A block and a half farther north, he knew he was almost upon its source. He thought about the angel—
(Janet Rowe’s bloated body floating by in the river)—about her turning—
(her skin bursting open and the cloud of bugs flying out)
—and he stopped. He looked around. He was getting used to the awful reek in the air, but his eyes were beginning to sting from whatever was in that layer of smog hanging over the city. It seemed to be a little darker now. Night coming? How long had he been here, anyway?
He checked his watch. It told him it was about a quarter past four. But the second hand wasn’t moving. He held it to his ear. The watch was dead. It could be any time. He listened to the music and wondered if he could go through with it. Facing her again—
(her skin puddling on the ground where she’d been standing)
—didn’t seem like the bright idea it had been before he’d gone to sleep. If this place was real, if people could be killed here, their bodies pushed back through whatever membrane separated the worlds from each other . . .
He could be next.
Nobody ever said it was going to be easy, he told himself.
But he hadn’t even left a note. Nobody knew he was here. Ned might guess, but the whole idea of this place actually being real was so far off the wall, he doubted that even Ned—experiencing the flashes as he had—would be able to accept its existence as possible, let alone true.
Until Jack’s corpse appeared back in the real world, in the same place that correlated to wherever he bought it here. Popping in out of nowhere. With the skin burned away . . .
Maybe then someone would take it seriously. They sure as hell wouldn’t otherwise—not without some proof that Jack didn’t know how to go about collecting.
Nobody’d believe?
Maybe not.
But they all had to go to sleep sometime. And he knew that Ned at least was going to show up here the next time his head hit the pillow.
The weight in his right hand helped him decide. He looked down at the .38, then, holding it back down by his leg, muzzle pointed at the buckling asphalt, he trotted quietly across the street. There was a tall brick apartment building there on the corner of Elgin and Waverly. Its windows were all blown out. The side facing Waverly had a hole in it the size of a Volkswagen, bricks and crap lying like rubble around it. The side facing Elgin was a bewildering collage of graffiti. All violent. Threatening. A rat darted out of sight, into the hole, at Jack’s approach. The music was coming from Elgin Court, the little basement-level plaza just north of the building.

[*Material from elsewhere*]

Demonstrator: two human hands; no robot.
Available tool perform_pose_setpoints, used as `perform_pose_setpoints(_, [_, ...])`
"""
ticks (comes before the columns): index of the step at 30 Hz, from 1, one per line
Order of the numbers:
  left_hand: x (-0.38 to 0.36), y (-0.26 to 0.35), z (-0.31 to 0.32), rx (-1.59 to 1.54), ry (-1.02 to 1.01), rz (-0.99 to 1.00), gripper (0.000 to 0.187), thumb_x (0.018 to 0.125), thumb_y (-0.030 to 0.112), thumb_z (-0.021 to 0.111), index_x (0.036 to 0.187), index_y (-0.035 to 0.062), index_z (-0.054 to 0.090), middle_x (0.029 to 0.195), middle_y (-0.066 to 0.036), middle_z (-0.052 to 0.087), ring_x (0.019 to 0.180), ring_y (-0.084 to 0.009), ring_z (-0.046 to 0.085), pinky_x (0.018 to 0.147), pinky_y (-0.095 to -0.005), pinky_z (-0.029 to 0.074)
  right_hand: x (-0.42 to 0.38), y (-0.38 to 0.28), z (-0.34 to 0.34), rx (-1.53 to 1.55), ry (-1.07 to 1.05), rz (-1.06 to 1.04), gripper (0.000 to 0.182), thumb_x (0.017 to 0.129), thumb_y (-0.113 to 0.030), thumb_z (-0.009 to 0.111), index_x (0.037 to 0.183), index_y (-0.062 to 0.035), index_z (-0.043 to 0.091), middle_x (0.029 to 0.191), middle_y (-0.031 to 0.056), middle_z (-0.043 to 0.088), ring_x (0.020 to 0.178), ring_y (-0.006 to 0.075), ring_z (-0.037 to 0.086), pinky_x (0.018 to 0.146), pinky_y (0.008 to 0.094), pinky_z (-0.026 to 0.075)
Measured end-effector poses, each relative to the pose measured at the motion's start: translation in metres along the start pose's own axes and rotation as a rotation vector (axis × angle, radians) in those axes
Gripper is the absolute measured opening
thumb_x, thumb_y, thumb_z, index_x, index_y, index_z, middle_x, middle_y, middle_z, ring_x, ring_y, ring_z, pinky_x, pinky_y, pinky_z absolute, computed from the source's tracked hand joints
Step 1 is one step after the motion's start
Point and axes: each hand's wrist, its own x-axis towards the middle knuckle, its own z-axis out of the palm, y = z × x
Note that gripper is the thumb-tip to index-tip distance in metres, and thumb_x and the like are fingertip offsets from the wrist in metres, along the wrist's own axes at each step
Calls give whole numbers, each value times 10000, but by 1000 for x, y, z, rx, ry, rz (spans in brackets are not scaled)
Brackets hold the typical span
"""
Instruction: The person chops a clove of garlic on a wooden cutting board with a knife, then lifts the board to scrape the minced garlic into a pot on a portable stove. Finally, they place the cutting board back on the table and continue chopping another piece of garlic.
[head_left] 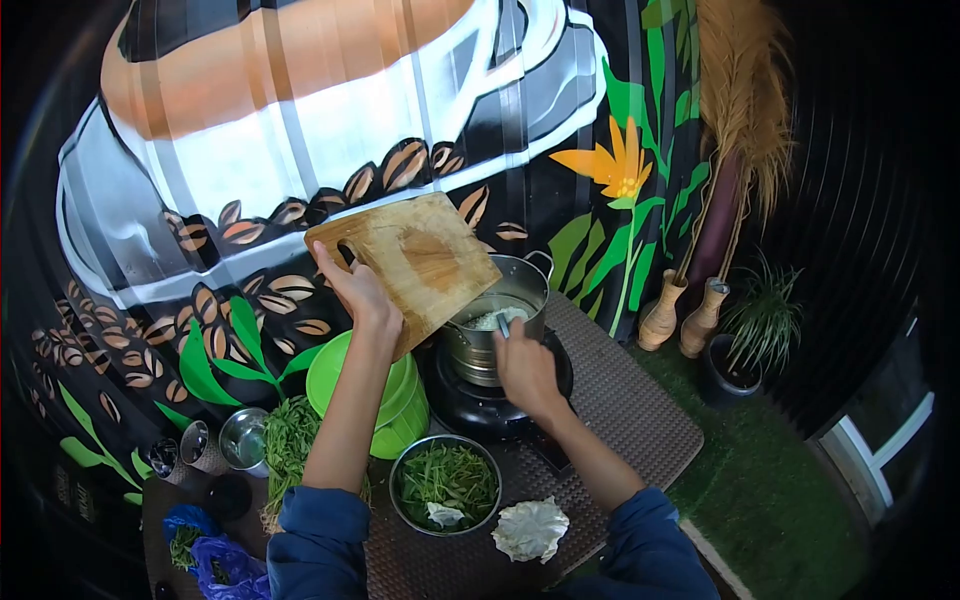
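Observation:
My left hand (362, 292) is closed on the handle end of a wooden cutting board (440, 245), which is tilted beside and partly over the steel pot (475, 357). A darker damp patch marks the board's face. At the pot's near rim, my right hand (527, 372) is closed round a slim blue-grey utensil (503, 323); its kind cannot be made out. Pale, whitish pieces (492, 318) show inside the pot. Under the pot is a black stove (470, 405). Nearer to me are a steel bowl (402, 507) of green leaves and a pale cabbage piece (531, 529).
A lime-green bucket (400, 405) stands left of the stove, beside a bunch of greens (292, 440). Steel cup (243, 440) and blue plastic bags (228, 568) lie farther left on the woven-pattern table (640, 425). A painted wall rises behind; vases (660, 315) and a potted plant (730, 370) stand right.

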Motion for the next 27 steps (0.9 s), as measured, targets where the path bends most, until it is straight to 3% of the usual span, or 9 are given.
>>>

Jack thought of the stores there. Couldn’t be more than four. The ice-cream place. A hairdresser’s. A Mexican restaurant. Shake Records, where Anna bought all her blues and import albums . . .
He approached the corner slowly, bobbed his head around once, then ducked back, adding up what he’d seen. Dick-all. He repeated the motions with the same results. Rubbing his face with his free hand, he took a deep breath, then stepped around the corner, gun hand pointing straight, left hand grasping his right wrist for support.
Nothing to see. The glass windows of the stores had all been trashed. There was more graffiti. A litter in front of the record store. Records and CDs pulled out of their packages, cassettes with all the tape pulled from them in long brown streamers. Newspapers and magazines glued together in abstract papiermâché shapes by the weather.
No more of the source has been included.